Simply Wall St ·  Dec 27, 2024 19:54

Passive investing in index funds can generate returns that roughly match the overall market. But if you pick the right individual stocks, you could make more than that. For example, the Shanghai Mechanical & Electrical Industry Co.,Ltd. (SHSE:600835) share price is up 56% in the last 1 year, clearly besting the market return of around 9.2% (not including dividends). So that should have shareholders smiling. The longer term returns have not been as good, with the stock price only 16% higher than it was three years ago.

While this past week has detracted from the company's one-year return, let's look at the recent trends of the underlying business and see if the gains have been in alignment.

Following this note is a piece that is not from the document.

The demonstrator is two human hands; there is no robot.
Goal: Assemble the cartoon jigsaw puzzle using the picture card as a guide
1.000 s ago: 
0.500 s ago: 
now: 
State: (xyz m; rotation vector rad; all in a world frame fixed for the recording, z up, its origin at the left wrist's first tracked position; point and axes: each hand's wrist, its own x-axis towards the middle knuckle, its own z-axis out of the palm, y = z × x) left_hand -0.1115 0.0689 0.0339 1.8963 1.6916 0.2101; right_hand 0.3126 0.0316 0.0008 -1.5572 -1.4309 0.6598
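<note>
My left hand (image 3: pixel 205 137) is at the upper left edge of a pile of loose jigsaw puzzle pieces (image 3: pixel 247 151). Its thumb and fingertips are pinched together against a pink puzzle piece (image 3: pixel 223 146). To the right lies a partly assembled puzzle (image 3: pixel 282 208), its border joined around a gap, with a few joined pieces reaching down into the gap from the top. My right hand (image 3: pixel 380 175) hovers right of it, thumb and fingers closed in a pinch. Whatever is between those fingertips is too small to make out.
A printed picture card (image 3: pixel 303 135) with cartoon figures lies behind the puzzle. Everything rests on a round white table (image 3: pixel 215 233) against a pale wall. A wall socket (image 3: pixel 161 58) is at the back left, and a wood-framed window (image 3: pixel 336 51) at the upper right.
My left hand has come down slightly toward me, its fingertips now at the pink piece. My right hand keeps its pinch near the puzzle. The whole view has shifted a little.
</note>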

To quote Buffett, 'Ships will sail around the world but the Flat Earth Society will flourish. There will continue to be wide discrepancies between price and value in the marketplace...' One way to examine how market sentiment has changed over time is to look at the interaction between a company's share price and its earnings per share (EPS).

Over the last twelve months, Shanghai Mechanical & Electrical IndustryLtd actually shrank its EPS by 12%.

This means it's unlikely the market is judging the company based on earnings growth. Since the change in EPS doesn't seem to correlate with the change in share price, it's worth taking a look at other metrics.

Unfortunately Shanghai Mechanical & Electrical IndustryLtd's fell 13% over twelve months. So the fundamental metrics don't provide an obvious explanation for the share price gain.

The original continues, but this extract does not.